Fait intrigant, l’équipe affirme que l’acide sulfurique présent dans ces nuages devrait constamment ronger la phosphine, ce qui signifie qu’un mécanisme quelconque permet de reconstituer régulièrement les réserves. Mais pourrait-il s’agir de la vie ? Les chercheurs ont exploré une série de processus naturels potentiels qui pourraient produire de la phosphine, notamment la lumière du soleil, la foudre, l’activité volcanique ou les minéraux qui remontent de la surface. Mais d’après leurs calculs, aucun d’entre eux ne peut expliquer la quantité de gaz détectée, il y avait 10 000 fois plus de phosphine que ce que l’on pourrait attendre de ces processus.
Vénus, vue par l’orbiteur Venus Express. (NASA)
D’autre part, l’équipe a estimé que des organismes pourraient produire ce volume de phosphine en “travaillant” à seulement 10 % de leur productivité prévue.
Aussi passionnante que soit cette découverte, elle est loin de confirmer l’existence d’extraterrestres.
Selon Danny Price, un scientifique australien du projet Breakthrough Listen qui n’a pas participé à l’étude :
C’est énorme : cela pourrait être la première détection de vie au-delà de la Terre. Si la vie peut naître dans les nuages hyperacides de Vénus, il se peut que la vie soit répandue dans toute la galaxie. Mais avant d’être trop excités, nous devons prendre une profonde respiration de cet air vénusien et exclure les voies moins excitantes par lesquelles la phosphine pourrait se faufiler.

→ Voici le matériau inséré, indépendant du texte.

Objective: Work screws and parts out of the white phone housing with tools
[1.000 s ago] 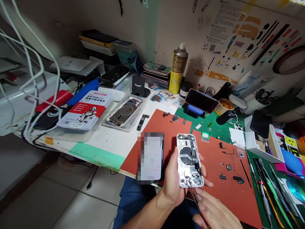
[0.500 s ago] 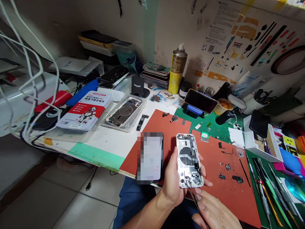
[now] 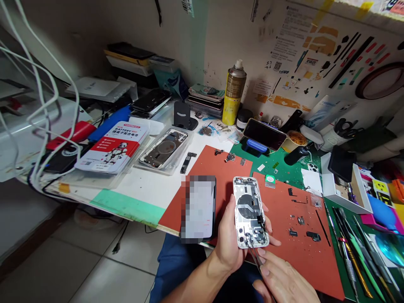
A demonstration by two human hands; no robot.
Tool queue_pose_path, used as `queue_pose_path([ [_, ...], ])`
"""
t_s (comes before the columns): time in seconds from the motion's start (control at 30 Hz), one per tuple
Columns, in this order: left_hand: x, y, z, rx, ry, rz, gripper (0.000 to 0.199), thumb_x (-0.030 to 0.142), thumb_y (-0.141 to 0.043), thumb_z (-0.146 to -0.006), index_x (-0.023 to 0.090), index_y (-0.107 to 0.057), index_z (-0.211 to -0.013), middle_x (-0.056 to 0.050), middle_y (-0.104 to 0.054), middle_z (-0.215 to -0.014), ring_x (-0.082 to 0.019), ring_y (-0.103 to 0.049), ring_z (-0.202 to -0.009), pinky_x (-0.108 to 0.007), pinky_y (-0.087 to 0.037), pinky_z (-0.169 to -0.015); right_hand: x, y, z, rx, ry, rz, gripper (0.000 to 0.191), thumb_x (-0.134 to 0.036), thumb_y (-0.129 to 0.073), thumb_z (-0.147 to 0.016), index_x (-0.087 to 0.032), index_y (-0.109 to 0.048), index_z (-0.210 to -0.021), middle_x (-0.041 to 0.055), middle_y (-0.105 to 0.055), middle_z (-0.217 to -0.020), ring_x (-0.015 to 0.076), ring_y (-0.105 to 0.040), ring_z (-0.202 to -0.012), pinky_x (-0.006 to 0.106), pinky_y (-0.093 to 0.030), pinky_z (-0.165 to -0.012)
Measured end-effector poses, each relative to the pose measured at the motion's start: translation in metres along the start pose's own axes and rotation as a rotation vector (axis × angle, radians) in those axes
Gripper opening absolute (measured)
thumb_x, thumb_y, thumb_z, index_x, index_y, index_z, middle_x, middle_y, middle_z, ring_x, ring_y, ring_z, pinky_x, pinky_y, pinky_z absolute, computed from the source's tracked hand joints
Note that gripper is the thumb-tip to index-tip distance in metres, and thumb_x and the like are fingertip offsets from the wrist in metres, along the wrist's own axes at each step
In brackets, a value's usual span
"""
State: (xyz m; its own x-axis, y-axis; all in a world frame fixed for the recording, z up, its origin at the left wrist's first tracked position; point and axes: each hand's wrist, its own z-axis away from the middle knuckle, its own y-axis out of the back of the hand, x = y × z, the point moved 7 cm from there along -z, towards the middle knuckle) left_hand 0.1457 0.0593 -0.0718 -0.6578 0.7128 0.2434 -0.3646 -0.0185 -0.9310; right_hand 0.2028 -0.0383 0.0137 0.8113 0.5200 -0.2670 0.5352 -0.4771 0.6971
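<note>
- Head view: the tabletop (image 3: 135,189) crosses the frame from left to lower right, white at middle left.
- Green mat (image 3: 268,162): from the centre toward the lower right edge.
- Two brick-red mats, one at the centre (image 3: 217,168), the other at lower right (image 3: 315,269).
- Package stack (image 3: 115,147), red and white with a robot figure: middle left.
- Right hand (image 3: 284,273): bottom, right of centre, thumb and fingers pinching tweezers.
- Left hand (image 3: 230,235): lower centre, curled around the opened phone housing, thumb along its left edge, fingertips showing past its right edge.
- Phone (image 3: 202,210) with a pale screen: lower centre, on the red mat, just left of the left hand; its left and top edges are pixelated.
- Opened phone housing (image 3: 251,202): lower centre, right of the phone, inner side facing the camera, with a dark disc in the middle and two round dark lenses at its lower left.
- Spray can (image 3: 234,92), yellow below: upright at upper centre.
- Tweezers (image 3: 257,261): slanting up from the right hand, tips at the lower end of the housing; whether they grip a part cannot be told.
- Dark circuit board (image 3: 188,163): left of centre.
- Small black part (image 3: 313,236): lower right, on the red mat.
</note>
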Motion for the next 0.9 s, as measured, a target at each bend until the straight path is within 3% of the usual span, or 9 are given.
queue_pose_path([
  [0.1, 0.001, -0.001, 0.0, 0.015, -0.003, -0.021, 0.08, 0.072, -0.022, -0.1, 0.009, -0.061, -0.13, -0.018, -0.076, -0.094, -0.03, -0.076, -0.072, -0.025, -0.046, -0.039, 0.0, -0.004, 0.009, 0.038, -0.021, 0.004, 0.034, -0.012, -0.072, -0.09, -0.025, -0.073, -0.122, -0.0009, -0.081, -0.095, 0.0189, -0.079, -0.082, 0.023, -0.067, -0.073],
  [0.2, 0.003, -0.003, 0.001, 0.039, -0.026, -0.039, 0.078, 0.069, -0.02, -0.101, 0.008, -0.062, -0.127, -0.018, -0.076, -0.094, -0.029, -0.077, -0.077, -0.033, -0.058, -0.056, -0.001, -0.009, 0.022, 0.111, -0.047, 0.025, 0.036, -0.015, -0.07, -0.092, -0.024, -0.071, -0.127, 0.0001, -0.081, -0.094, 0.0196, -0.08, -0.084, 0.024, -0.067, -0.074],
  [0.3, 0.004, -0.004, 0.002, 0.046, -0.034, -0.047, 0.077, 0.068, -0.02, -0.101, 0.009, -0.063, -0.124, -0.018, -0.076, -0.093, -0.03, -0.076, -0.079, -0.039, -0.061, -0.067, -0.002, -0.015, 0.031, 0.16, -0.053, 0.069, 0.039, -0.016, -0.069, -0.093, -0.023, -0.069, -0.131, 0.0001, -0.081, -0.093, 0.019, -0.079, -0.084, 0.023, -0.067, -0.075],
  [0.57, 0.004, -0.002, 0.0, 0.051, -0.046, -0.055, 0.075, 0.067, -0.023, -0.102, 0.008, -0.067, -0.113, -0.017, -0.075, -0.087, -0.03, -0.076, -0.079, -0.041, -0.061, -0.069, -0.002, -0.014, 0.035, 0.185, -0.036, 0.134, 0.044, -0.016, -0.07, -0.093, -0.023, -0.065, -0.136, 0.0, -0.081, -0.09, 0.0175, -0.079, -0.081, 0.022, -0.066, -0.075],
  [0.9, 0.003, 0.003, 0.0, 0.061, -0.061, -0.056, 0.074, 0.067, -0.025, -0.102, 0.009, -0.067, -0.118, -0.016, -0.076, -0.092, -0.029, -0.076, -0.082, -0.041, -0.062, -0.071, -0.001, -0.008, 0.027, 0.126, -0.038, 0.074, 0.031, -0.023, -0.073, -0.092, -0.024, -0.073, -0.123, 0.0001, -0.08, -0.089, 0.0179, -0.079, -0.077, 0.021, -0.066, -0.07],
])
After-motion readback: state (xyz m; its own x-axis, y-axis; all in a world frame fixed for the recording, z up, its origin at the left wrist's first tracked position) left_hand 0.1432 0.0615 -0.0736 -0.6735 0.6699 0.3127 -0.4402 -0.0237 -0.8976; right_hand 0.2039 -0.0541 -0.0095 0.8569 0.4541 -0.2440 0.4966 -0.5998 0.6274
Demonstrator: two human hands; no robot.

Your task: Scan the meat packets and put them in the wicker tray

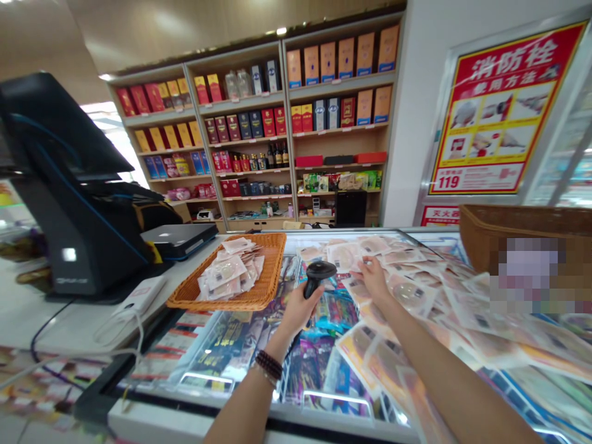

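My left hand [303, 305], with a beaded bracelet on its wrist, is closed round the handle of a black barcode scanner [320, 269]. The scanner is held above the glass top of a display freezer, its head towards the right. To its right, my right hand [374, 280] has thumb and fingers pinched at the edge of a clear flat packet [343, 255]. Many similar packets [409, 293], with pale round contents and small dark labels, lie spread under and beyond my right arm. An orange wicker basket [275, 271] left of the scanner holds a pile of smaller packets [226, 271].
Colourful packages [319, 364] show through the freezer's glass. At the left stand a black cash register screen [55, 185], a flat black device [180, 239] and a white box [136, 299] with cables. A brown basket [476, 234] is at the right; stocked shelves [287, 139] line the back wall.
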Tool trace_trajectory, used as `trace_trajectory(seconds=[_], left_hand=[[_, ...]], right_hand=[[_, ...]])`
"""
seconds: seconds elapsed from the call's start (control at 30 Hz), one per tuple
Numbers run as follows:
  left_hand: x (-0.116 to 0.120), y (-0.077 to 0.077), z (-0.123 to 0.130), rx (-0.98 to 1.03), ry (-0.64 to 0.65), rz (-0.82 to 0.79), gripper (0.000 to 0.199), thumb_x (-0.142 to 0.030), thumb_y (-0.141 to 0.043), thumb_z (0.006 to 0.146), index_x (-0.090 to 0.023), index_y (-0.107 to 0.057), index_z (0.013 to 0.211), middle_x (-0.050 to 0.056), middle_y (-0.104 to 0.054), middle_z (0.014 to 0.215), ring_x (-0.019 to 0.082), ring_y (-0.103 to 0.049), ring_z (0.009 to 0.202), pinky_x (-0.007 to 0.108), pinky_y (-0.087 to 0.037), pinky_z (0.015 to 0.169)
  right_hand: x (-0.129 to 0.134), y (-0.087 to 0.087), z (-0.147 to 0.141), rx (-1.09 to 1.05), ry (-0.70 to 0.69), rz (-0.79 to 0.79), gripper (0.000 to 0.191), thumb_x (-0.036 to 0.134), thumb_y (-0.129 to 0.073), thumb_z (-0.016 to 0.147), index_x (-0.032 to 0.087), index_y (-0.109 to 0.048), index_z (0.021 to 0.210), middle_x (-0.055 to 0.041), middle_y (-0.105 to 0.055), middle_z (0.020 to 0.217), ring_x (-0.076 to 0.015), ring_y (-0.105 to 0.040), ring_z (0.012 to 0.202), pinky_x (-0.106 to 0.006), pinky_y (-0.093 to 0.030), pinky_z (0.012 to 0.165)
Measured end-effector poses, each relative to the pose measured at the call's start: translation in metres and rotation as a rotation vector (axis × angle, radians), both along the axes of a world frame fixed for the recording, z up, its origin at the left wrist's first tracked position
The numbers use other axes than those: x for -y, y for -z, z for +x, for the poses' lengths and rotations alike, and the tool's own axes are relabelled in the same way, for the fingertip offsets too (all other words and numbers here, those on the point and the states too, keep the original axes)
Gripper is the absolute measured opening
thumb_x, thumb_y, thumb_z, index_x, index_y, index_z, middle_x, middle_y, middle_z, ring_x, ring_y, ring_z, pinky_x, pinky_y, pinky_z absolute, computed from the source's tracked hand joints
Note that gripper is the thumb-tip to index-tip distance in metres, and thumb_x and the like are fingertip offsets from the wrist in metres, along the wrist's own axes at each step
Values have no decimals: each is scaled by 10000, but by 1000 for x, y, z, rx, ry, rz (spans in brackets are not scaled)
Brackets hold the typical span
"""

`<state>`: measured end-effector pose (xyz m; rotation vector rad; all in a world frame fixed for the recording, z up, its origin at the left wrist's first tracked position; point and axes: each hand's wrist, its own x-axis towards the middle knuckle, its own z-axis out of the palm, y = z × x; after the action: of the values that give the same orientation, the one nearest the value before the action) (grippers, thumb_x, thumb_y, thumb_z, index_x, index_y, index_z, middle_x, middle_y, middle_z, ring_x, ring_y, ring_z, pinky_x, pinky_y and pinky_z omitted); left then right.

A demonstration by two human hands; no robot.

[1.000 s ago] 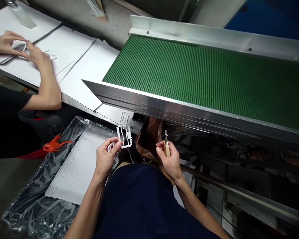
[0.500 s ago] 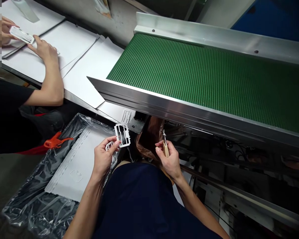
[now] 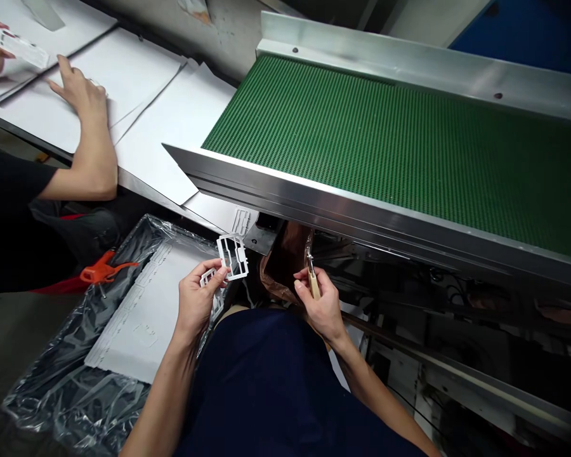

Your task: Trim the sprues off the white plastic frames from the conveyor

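In my left hand point(image 3: 196, 299) is a white plastic frame point(image 3: 241, 255) with open windows, pinched between thumb and fingers and raised in front of me. A second white part point(image 3: 207, 277) shows behind those fingers, partly hidden by the hand. My right hand point(image 3: 324, 311) is closed round the beige handle of a pair of nippers point(image 3: 315, 287), whose metal jaws point up and away from me. The nippers are apart from the frame. Another white slotted part point(image 3: 240, 221) lies on the table corner just beyond the frame.
A green conveyor belt point(image 3: 361, 139) with a metal side rail point(image 3: 285, 192) spans the far side. At left stands a plastic-lined bin point(image 3: 52, 374) holding white sheets point(image 3: 124, 333), an orange air gun point(image 3: 99, 271) at its edge. A co-worker's hand point(image 3: 83, 92) is over the papered table.
My hands keep their holds and have barely moved. The co-worker's right hand has come away from the white part, which has shifted left in view.
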<state>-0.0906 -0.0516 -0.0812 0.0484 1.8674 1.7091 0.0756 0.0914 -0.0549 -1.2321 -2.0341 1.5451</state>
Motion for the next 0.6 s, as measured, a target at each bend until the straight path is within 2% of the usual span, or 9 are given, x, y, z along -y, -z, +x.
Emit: trace_trajectory(seconds=[0.1,0.17,0.27,0.37,0.47,0.6], left_hand=[[4,7,-2,53,-39,-12,297,-314,-749,656,-166,-664,899,10,-643,766,92,-528,586,191,-432,557],[12,19,-5,102,-86,-42,326,-306,-758,633,-156,-658,904,12,-648,764,91,-537,575,192,-431,545],[27,48,-17,192,-185,-114,295,-246,-750,622,-123,-642,866,22,-648,738,100,-562,571,202,-444,537],[35,82,-39,268,-287,-198,155,-149,-694,686,-101,-607,804,5,-619,673,102,-565,548,212,-456,517],[27,110,-68,299,-340,-251,49,-136,-615,797,-104,-579,803,-14,-584,673,94,-547,540,209,-455,484],[-4,138,-112,312,-345,-282,100,-206,-571,857,-106,-576,853,-4,-579,729,94,-544,560,214,-471,486]], right_hand=[[-1,1,-1,2,-9,3,213,313,-558,782,173,-556,942,-48,-610,883,-147,-557,754,-286,-459,706],[-1,0,-2,11,-7,3,215,319,-561,782,171,-556,938,-53,-613,886,-150,-559,755,-289,-460,704],[-2,0,-2,40,5,0,220,328,-565,786,168,-551,936,-62,-619,893,-158,-570,764,-296,-464,710],[0,0,-1,73,1,-3,226,338,-569,790,173,-545,944,-63,-625,906,-162,-577,768,-299,-467,715],[3,1,-1,104,-20,4,233,345,-575,790,180,-542,951,-62,-631,904,-167,-584,769,-306,-468,722],[7,0,-4,125,-23,13,239,351,-574,792,181,-538,956,-66,-632,908,-171,-586,770,-309,-471,725]])
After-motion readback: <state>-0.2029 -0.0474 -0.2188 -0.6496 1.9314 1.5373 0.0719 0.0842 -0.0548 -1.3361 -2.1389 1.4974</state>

Il pourrait y avoir des mécanismes complexes de réapprovisionnement en phosphine dans l’atmosphère de Vénus, que nous n’avons pas vu se produire ici sur Terre. Nous devons faire d’intenses observations de suivi pour fournir des preuves supplémentaires.
Et il ne fait aucun doute que ce genre d’enquêtes suivra. Espérons que nous aurons bientôt une réponse à cette vieille question.
L’étude publiée dans Nature Astronomy : Phosphine gas in the cloud decks of Venus, présentée sur le site du James Clerk Maxwell : JCMT finds hints of life on Venus et sur le site de l’ESO : Possible Marker of Life Spotted on Venus.